To any other hospital personnel, don’t bug me early in the morning. And don’t ask me stupid questions. I know you’re all very busy and important people, just remember, the patient actually has all the answers to your questions and if you treat us with respect, we’ll treat you with respect and we’ll give you the answers you’re looking for.
Thank you kindly

You know I’m usually quite patient in the hospital and willing to put up with all the things you need to put up with. But at the end of the day, my patience only goes so far. Ugghhh!

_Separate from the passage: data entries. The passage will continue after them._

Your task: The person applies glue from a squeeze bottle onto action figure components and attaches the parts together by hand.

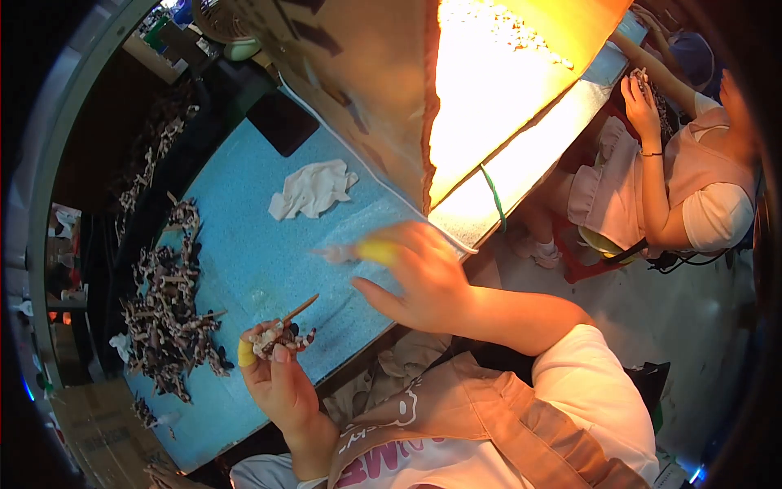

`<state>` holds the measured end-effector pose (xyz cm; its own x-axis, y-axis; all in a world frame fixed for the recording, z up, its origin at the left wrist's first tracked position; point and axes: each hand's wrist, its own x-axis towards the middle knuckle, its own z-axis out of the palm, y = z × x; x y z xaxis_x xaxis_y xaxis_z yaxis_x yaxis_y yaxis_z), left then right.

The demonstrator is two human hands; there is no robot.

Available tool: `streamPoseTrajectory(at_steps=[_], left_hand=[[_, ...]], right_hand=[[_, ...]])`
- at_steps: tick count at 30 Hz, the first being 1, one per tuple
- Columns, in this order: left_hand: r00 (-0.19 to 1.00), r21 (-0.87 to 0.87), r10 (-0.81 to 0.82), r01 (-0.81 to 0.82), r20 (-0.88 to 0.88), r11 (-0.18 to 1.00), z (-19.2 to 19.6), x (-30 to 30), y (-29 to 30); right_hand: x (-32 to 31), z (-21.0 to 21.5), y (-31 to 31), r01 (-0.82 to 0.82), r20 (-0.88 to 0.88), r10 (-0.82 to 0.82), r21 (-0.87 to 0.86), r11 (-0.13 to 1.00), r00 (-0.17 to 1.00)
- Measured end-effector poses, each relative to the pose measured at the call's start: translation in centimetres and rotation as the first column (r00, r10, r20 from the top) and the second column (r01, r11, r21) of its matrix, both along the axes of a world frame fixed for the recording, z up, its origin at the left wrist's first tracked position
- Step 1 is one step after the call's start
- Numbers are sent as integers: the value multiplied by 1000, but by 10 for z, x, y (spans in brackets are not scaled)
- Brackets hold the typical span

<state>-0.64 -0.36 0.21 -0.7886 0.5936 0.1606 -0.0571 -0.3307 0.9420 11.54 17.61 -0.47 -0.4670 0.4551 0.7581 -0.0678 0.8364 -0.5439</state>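
My left hand (285, 391) is closed around a small lumpy brown-and-white piece (273, 342) above the front of the blue work surface (244, 253). A thin pointed wooden stick (300, 308) juts up from that piece. Yellow wrap covers a finger of this hand. To the right, my right hand (423, 273) hovers over the surface, smeared by motion. Its thumb is apart from the fingers, and one finger carries yellow wrap. A pale blur (334, 253) lies at its fingertips; I cannot make out whether that is a held thing.
A heap of similar small pieces (167, 318) lies at the left. Crumpled white tissue (314, 189) and a dark square (282, 122) lie farther back. A large cardboard box (366, 90), brightly lit inside, stands behind my right hand. Another person (684, 179) sits at the right.
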Motion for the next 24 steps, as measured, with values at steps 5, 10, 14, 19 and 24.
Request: streamPoseTrajectory(at_steps=[5, 10, 14, 19, 24], left_hand=[[998, -14, -14, 15, 54, 1000, 5, 0, 0], [998, -2, -53, 54, 41, 999, 10, 7, 9], [999, -8, -33, 33, 40, 999, 11, 10, 9], [998, 10, -33, 32, 52, 999, 13, 8, 7], [992, -14, -5, 7, 123, 1000, 13, 11, 11]], right_hand=[[8, 16, 92, 245, -205, -208, 175, 954, 956], [-23, 14, 175, 451, 611, -342, -27, 892, 714], [-20, 10, 185, 408, 550, -320, -42, 912, 771], [-3, 6, 193, 353, 503, -282, -51, 934, 817], [18, -7, 189, 228, 495, -182, -33, 973, 850]])
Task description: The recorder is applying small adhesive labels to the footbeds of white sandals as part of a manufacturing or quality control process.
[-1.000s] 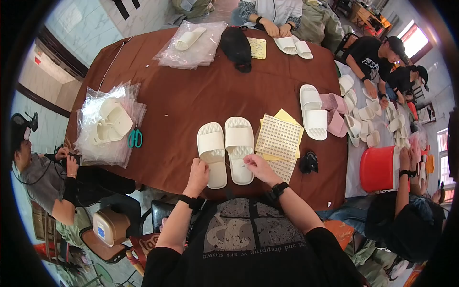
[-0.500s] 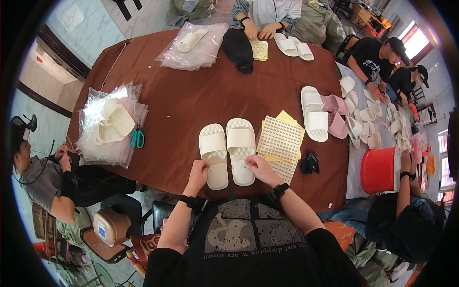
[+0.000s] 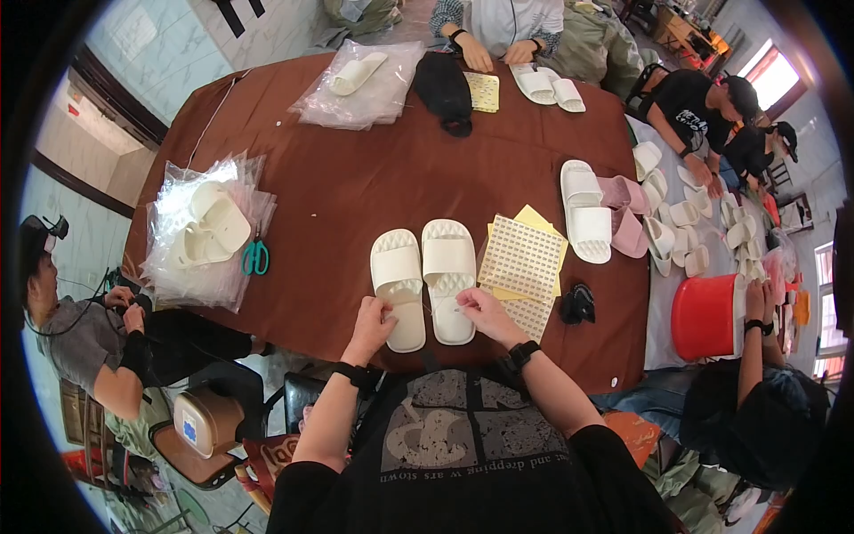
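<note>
Two white slippers lie side by side in front of me, the left slipper [image 3: 406, 331] and the right slipper [image 3: 455, 327], toes pointing away. My left hand [image 3: 370, 327] is at the outer edge of the left one, fingers closed in a pinch. Over the heel part of the right one is my right hand [image 3: 489, 316], its thumb and fingertips also pinched together. Whatever is between the fingers of either hand is too small to make out. Sheets of small printed stickers [image 3: 523, 258], with yellow backing, lie just right of the slippers.
Teal scissors [image 3: 255, 257] lie beside clear plastic bags [image 3: 191, 283] holding white slippers. White and pink slippers [image 3: 625, 193] lie to the right, near a black crumpled item [image 3: 578, 304]. A red tub [image 3: 705, 316] stands at the right. Other people sit around the brown-covered table [image 3: 329, 187].
My hands stay over the slippers, shifting only slightly. Across the table, a person's hands have moved apart and off the yellow sheet. The person at the left has shifted their hands.
</note>
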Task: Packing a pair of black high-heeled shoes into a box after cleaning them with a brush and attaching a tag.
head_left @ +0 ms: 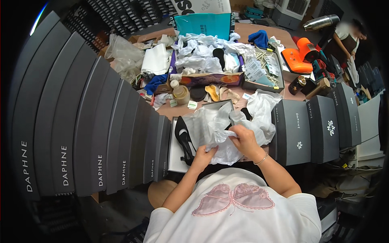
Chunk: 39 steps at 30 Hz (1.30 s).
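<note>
White tissue paper (216, 139) is pinched in both my hands, above an open grey shoe box (173, 162) with a white inside. My left hand (204, 157) grips the lower left edge of the sheet, fingers closed. Higher and to the right, my right hand (244, 139) is closed on a bunched part of it. A black pointed heeled shoe (184, 137) lies in the left side of the box, beside the paper. More crumpled tissue (261, 109) lies right of the box. A black item (246, 113) shows partly between the papers; its kind is hidden.
Tall stacks of grey shoe boxes (93, 129) stand on my left, and more grey boxes (295, 131) on my right. Behind are a bottle (180, 95), a purple carton (210, 79) heaped with tissue, and an orange device (298, 60). Another person (344, 46) stands far right.
</note>
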Tool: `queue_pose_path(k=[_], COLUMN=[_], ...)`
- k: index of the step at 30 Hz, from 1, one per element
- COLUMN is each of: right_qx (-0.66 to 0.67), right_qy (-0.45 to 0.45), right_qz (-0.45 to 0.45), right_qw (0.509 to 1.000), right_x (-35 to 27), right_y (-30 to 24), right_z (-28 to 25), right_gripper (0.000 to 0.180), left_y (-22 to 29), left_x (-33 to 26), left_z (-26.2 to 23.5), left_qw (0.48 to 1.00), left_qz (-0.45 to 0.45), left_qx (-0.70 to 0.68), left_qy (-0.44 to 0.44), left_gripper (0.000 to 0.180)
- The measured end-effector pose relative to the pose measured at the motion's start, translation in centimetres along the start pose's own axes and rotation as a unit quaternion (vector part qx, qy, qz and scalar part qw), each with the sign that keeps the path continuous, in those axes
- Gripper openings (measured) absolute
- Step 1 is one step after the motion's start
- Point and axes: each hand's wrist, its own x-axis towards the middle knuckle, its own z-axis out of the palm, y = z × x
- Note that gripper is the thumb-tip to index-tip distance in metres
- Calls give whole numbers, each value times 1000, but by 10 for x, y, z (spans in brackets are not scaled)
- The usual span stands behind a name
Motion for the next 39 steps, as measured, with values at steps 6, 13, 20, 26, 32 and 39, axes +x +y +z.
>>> queue_pose_path(k=[6,13,20,26,32,39], right_qx=[-124,-212,388,268,-108,-132], right_qy=[-42,-144,-272,-371,-188,-171], right_qz=[-120,-248,110,221,-103,-99], right_qw=[984,934,874,861,971,971], right_x=[-5,-30,-14,-28,-33,-26], right_y=[0,-2,2,17,14,-1], right_z=[11,27,-14,20,29,21], right_gripper=[23,11,60,36,29,28], left_y=[1,-2,-11,15,14,-11], left_x=[-15,-26,-45,-37,-37,-26], left_z=[7,15,-4,-4,-13,-9], left_qw=[986,948,978,940,925,916], left_qz=[10,-93,-35,248,-140,-166], left_qx=[-151,-295,-141,225,-335,-352], left_qy=[-68,-71,-147,61,-113,-98], left_gripper=[35,30,23,33,37,35])
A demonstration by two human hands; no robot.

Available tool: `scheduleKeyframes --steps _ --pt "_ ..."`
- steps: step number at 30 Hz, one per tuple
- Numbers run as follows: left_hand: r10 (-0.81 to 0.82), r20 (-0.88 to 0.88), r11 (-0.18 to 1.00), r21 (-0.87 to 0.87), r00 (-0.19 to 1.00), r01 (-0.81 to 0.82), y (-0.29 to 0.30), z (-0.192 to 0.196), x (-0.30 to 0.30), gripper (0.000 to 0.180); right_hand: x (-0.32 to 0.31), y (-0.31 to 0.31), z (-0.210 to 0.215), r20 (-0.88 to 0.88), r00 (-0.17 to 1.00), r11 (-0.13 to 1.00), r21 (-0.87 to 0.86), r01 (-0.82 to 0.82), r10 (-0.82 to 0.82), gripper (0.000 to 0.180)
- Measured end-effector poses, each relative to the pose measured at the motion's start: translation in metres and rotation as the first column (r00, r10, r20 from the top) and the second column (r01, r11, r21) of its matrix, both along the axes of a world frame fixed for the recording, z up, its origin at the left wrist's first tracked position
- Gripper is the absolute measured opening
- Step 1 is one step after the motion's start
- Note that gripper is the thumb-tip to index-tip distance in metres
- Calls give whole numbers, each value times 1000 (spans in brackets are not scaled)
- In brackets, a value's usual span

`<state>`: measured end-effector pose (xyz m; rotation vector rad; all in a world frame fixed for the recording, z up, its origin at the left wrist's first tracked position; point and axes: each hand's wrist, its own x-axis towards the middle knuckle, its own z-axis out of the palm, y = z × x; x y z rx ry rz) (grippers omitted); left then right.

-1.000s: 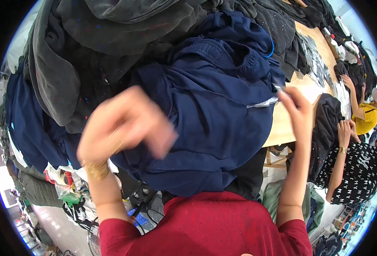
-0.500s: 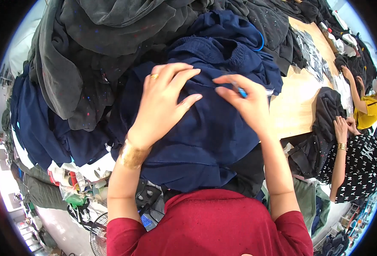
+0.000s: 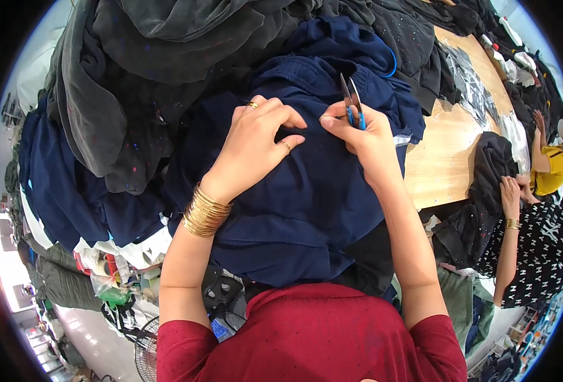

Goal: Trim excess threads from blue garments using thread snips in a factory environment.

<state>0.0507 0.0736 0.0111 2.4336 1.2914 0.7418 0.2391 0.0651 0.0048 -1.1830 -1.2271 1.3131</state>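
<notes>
A navy blue garment (image 3: 281, 210) with a gathered elastic band lies bunched in front of me on the table. Over its left part hovers my left hand (image 3: 256, 137), fingers bent, a gap between thumb and forefinger and nothing visible between them. My right hand (image 3: 367, 134) is closed around small blue-handled thread snips (image 3: 356, 105), their blades pointing away from me and slightly apart. Its thumb and forefinger come together above the cloth; whether they pinch a thread is too small to tell.
Dark grey speckled garments (image 3: 173, 51) are heaped at the far left. Another navy pile (image 3: 58, 178) lies at the left edge. The wooden tabletop (image 3: 444, 153) shows at right, with clear plastic packets (image 3: 469, 79). A co-worker's hands (image 3: 511, 191) handle black cloth there; a fan (image 3: 146, 350) stands lower left.
The snips have swung up into plain view in my right hand, blades now pointing away. My left hand has turned and curled its fingers more, shifting slightly right.
</notes>
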Motion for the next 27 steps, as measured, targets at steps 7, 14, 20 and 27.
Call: scheduleKeyframes --steps 7,14,20,27 --pt "-71 88 997 34 994 69 11 6 6 10 14 -12 15 77 992 987 118 -111 102 7" --pt "88 430 952 -301 899 50 12 4 -6 11 37 -37 13 275 874 896 83 -436 400 5" --pt "148 581 968 -250 800 3 -8 23 -6 11 29 -26 -4 450 884 960 278 -5 -126 22" --pt "-87 175 984 -138 981 112 13 -1 -14 19 6 -19 -15 531 804 864 502 -44 -268 34"
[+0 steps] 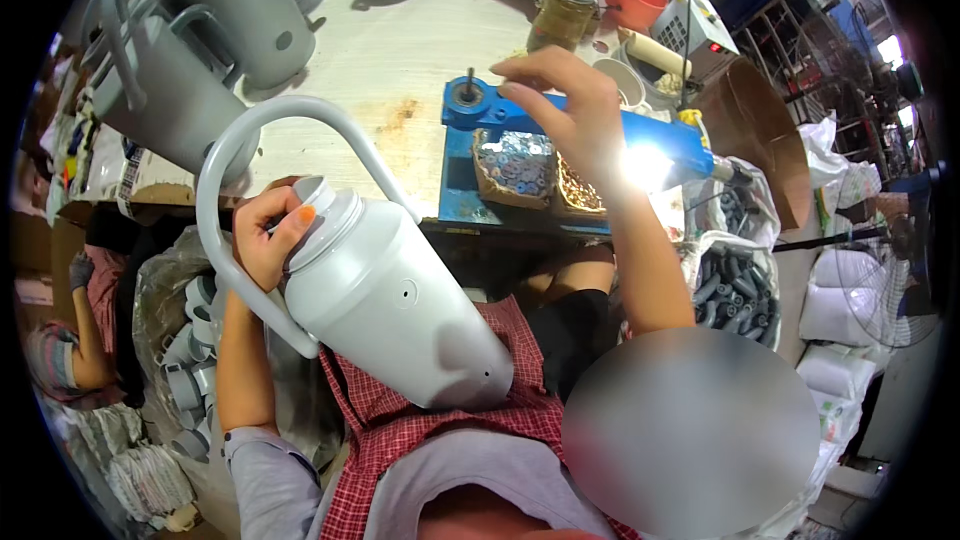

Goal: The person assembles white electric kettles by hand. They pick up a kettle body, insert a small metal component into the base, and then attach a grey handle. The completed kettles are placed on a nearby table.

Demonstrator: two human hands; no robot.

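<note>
A light-grey plastic watering can [400, 290] leans tilted across my lap, its big looped handle [290, 110] arching up past the table edge. My left hand [268, 240] is closed around the rim of its neck [325, 215]. Two small holes show in the can's side. Over the blue metal fixture [520, 115] on the table, my right hand [565, 105] hovers with thumb and forefinger slightly apart. I see nothing between those fingertips, which are close to the fixture's upright pin [470, 82]. Beneath its arm sits an open box of metal washers [515, 165], beside one of small brass-coloured parts [580, 190].
More grey cans [165, 80] crowd the table's left. A lidded jar [565, 10], a red cup [635, 0] and a white cup stand behind the fixture. Bags of grey tubes [738, 295] lie at right, grey fittings [190, 370] at left. Another person's arm [88, 330] shows far left.
</note>
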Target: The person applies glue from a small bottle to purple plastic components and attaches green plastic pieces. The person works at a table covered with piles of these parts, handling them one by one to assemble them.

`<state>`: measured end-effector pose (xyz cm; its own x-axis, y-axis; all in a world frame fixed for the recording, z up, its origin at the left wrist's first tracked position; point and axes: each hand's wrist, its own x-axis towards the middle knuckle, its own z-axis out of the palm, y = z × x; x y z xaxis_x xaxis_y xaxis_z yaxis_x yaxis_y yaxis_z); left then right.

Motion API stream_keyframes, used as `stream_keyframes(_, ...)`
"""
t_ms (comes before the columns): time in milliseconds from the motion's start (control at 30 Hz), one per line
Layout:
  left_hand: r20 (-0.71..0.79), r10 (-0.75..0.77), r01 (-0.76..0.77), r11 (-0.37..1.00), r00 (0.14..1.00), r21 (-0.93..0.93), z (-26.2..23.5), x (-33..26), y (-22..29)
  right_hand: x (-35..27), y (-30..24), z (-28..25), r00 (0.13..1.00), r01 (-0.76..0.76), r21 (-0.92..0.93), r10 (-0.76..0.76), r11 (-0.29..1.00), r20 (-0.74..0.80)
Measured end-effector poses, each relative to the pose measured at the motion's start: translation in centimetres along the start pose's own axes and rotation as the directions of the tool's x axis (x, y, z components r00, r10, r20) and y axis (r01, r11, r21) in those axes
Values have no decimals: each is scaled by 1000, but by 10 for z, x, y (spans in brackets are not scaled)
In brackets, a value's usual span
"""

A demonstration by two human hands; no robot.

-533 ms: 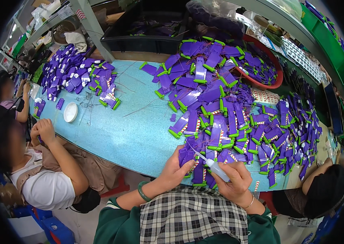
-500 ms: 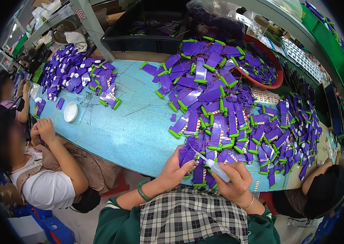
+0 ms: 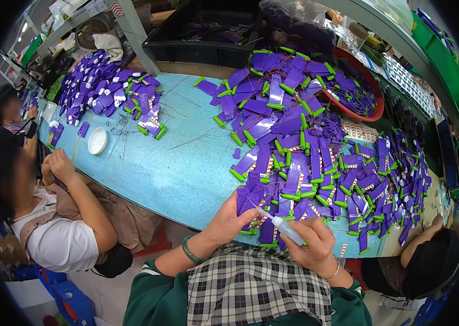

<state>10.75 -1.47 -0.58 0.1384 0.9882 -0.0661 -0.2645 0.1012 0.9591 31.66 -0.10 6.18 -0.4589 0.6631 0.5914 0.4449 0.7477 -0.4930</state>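
Near the table's front edge, my left hand [image 3: 228, 221] is closed on a purple plastic part [image 3: 246, 200], thumb on its near side. My right hand [image 3: 315, 243] grips a small translucent squeeze bottle [image 3: 289, 231] with a long thin nozzle. The bottle is tilted, its nozzle pointing up and left at the purple part in my left hand. Whether the tip touches the part I cannot tell. Just beyond both hands lies a wide heap of purple parts with green ends [image 3: 294, 163], some carrying red-and-white striped strips and thin wires.
A red basin [image 3: 380, 103] of similar parts and a black bin [image 3: 197, 52] stand at the back. Another purple pile [image 3: 96, 89] and a white bowl [image 3: 97, 141] are at the left. Co-workers sit on the left [image 3: 61, 239] and right [image 3: 430, 261].
The bottle's nozzle has come down a little and lies slightly flatter against the view of the part. Both hands keep their holds. The whole view has shifted slightly.
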Motion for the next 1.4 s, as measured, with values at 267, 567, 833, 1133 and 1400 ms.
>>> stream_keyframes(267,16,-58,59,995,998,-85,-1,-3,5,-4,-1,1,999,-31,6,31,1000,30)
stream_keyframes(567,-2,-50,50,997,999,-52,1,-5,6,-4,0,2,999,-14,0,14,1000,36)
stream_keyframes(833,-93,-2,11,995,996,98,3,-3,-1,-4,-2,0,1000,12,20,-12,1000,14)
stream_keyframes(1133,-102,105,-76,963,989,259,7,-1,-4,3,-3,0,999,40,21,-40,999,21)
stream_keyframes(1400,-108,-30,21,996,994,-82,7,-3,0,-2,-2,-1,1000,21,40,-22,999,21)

After all this cloudiness and dread, I (luckily) have had moments of clarity and sunshine thanks to some inspiring people in my life. It’s clear to me that support is needed in a way that goes beyond the definition of support. For me, my strength comes from the support I get from so many of you out there and it’s become obvious to me that when my tank of courage, strength and will gets low, a quick (or long) stop at one of my many support stations is needed.

Like Shannan Brown, my coach. She’s quite simply amazing to me and so unbelievably helpful. I had the opportunity this summer to attend a “Shift-It” retreat that she put on and I would HIGHLY recommend it to anyone who feels “stuck” in his or her life and needs a change. She had the small intimate group of us do exercises that fed and created ahha (if I may borrow Oprah’s famous saying) moments, moments of clarity, and moments that made you go “Ohhhhhh ok”. It was such a great weekend. I left Shannan’s feeling re-energized, inspired, hopeful and understood and I will always be incredibly grateful for her. My upcoming and muchly needed stop to fill up my tank I think will require a good old smash‘n’swear inspired by Shannan. They’re such a great release!  

Erin Wallis you are another way for me to fill up my tank which I recently did after reading one of your many inspiring blog posts. Without even knowing it, you remind me to appreciate what I have, stop and enjoy the small yet amazing things in life and through your generous support to Cystic Fibrosis Canada, you make me feel loved and cared for. You really are one of a kind.

Laughter is one of my other ways to fill up my tank. Whether it’s going out with my girly friends, watching video’s of my nieces and nephew, watching a funny movie or having almost an hour’s texting conversation with one of my dearest friends who makes me giggle when she makes comments like “ya that did suck a big dirty goat ass”! You know who you are and I love you!

Like Shannan taught me, life is about balance. I know I’ll get back to my regular sunshine self that is courageous enough to say “bring it on” to CF’s sometimes brutal shit. It’s just been cloudy for a while now. I know what I need to do to get my sunshine back, I know where to get help along the way and most of all, I know how lucky I truly am. Sometimes a little perspective is all you need. So... here I go.